(Extracted data entries)
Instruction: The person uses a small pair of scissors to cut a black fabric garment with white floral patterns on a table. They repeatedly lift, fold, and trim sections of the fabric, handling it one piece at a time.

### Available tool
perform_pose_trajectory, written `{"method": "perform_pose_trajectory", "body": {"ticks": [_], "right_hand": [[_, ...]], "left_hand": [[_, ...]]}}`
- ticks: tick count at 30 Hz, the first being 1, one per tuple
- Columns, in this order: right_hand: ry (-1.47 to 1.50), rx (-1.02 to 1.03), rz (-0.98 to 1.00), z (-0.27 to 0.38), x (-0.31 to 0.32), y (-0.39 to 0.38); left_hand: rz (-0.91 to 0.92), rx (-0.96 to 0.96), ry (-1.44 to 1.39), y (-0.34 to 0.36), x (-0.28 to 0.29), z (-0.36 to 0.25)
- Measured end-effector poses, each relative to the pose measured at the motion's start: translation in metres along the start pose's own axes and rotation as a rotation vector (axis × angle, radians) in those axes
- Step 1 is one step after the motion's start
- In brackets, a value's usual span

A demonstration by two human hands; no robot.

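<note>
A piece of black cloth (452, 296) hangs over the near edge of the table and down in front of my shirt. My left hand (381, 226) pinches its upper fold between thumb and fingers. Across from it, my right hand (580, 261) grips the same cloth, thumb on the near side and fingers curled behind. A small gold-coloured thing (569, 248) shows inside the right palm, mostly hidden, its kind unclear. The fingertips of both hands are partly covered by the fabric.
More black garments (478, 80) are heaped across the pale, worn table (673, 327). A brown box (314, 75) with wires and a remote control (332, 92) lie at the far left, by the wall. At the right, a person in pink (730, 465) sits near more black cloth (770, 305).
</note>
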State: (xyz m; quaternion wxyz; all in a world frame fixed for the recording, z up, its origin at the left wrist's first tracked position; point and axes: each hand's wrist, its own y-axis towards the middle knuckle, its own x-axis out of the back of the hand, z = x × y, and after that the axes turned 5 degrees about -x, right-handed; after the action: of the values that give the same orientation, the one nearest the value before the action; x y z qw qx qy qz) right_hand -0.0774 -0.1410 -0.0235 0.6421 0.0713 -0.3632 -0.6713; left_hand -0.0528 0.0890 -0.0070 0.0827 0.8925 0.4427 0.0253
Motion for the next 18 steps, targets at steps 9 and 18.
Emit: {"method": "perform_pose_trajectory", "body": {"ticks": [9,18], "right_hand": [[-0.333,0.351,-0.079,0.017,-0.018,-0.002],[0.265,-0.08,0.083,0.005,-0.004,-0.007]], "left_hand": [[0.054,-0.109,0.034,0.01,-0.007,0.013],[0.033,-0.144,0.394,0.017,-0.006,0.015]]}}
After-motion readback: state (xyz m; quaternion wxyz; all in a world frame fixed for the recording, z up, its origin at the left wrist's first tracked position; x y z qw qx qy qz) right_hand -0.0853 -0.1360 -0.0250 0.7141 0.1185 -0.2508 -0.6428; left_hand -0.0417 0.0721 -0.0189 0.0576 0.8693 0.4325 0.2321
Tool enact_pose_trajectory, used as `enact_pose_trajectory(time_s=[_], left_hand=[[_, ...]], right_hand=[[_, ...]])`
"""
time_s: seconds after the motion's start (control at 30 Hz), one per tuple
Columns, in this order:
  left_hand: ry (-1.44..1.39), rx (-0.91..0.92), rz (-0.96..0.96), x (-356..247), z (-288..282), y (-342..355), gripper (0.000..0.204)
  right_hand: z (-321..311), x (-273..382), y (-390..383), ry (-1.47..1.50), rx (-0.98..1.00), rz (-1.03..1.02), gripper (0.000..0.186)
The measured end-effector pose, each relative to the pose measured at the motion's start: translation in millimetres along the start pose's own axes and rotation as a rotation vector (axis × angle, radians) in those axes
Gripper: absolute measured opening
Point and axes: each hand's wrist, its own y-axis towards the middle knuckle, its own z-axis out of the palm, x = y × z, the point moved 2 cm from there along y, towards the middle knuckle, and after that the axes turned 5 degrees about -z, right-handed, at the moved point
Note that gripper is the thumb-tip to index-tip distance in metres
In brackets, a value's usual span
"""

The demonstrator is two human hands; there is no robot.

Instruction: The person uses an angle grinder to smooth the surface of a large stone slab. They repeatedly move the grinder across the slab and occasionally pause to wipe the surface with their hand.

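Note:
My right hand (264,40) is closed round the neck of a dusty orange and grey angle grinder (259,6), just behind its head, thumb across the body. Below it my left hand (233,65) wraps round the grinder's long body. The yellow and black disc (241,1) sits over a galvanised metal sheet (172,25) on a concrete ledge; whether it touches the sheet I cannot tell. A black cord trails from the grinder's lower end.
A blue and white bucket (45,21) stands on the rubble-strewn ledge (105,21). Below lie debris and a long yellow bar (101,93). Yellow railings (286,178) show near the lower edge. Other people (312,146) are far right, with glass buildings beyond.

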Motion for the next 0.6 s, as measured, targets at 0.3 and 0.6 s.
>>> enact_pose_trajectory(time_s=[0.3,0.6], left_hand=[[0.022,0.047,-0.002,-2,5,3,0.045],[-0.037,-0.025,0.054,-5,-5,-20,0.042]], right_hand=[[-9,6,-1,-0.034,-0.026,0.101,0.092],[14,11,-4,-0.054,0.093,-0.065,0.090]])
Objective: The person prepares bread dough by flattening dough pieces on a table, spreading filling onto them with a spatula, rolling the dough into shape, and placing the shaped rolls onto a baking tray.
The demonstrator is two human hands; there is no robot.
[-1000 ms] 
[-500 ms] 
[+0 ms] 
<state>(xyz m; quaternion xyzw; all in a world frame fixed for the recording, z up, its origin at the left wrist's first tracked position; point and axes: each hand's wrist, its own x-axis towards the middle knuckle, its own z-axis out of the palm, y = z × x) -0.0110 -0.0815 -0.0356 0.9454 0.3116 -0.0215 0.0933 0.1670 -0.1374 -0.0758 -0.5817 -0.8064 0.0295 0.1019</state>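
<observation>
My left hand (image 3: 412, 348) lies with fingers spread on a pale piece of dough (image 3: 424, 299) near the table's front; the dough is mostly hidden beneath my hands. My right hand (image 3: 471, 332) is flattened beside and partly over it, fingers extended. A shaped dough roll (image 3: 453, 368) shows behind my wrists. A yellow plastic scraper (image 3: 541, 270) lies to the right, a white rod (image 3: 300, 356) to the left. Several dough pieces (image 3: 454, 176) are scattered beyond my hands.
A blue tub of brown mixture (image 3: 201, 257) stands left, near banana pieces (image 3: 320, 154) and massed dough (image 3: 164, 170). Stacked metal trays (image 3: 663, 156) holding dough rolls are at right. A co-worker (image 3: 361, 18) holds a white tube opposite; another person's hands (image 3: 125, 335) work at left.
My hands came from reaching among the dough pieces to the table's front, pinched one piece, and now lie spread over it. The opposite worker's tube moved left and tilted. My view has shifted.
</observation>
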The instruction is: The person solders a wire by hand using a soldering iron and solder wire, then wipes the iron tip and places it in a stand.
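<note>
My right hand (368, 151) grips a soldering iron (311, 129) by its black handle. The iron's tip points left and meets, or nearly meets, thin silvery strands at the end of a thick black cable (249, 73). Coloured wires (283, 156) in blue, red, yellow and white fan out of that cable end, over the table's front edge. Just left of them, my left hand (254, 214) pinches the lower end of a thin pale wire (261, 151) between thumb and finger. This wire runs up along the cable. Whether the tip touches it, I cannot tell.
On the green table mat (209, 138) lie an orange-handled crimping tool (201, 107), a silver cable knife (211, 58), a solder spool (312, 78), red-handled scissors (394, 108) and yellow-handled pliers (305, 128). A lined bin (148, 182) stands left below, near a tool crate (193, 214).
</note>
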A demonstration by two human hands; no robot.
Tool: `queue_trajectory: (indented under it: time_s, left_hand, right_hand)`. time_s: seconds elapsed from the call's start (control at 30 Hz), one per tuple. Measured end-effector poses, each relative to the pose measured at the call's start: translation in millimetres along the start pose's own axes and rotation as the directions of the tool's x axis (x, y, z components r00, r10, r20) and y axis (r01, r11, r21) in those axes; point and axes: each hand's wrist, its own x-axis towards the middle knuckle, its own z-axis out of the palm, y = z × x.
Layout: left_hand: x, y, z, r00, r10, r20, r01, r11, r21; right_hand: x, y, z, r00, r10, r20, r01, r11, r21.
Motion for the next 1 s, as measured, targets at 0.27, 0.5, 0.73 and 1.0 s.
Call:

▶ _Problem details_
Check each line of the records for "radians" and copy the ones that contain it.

▶ _Response_
- Measured end-effector poses, each relative to the pose measured at the motion's start: translation in metres along the start pose's own axes and rotation as a rotation vector (axis × angle, radians) in those axes
The measured end-effector pose, each relative to the pose measured at the motion's start: translation in millimetres along the start pose's own axes and rotation as a rotation vector (axis × angle, radians) in those axes

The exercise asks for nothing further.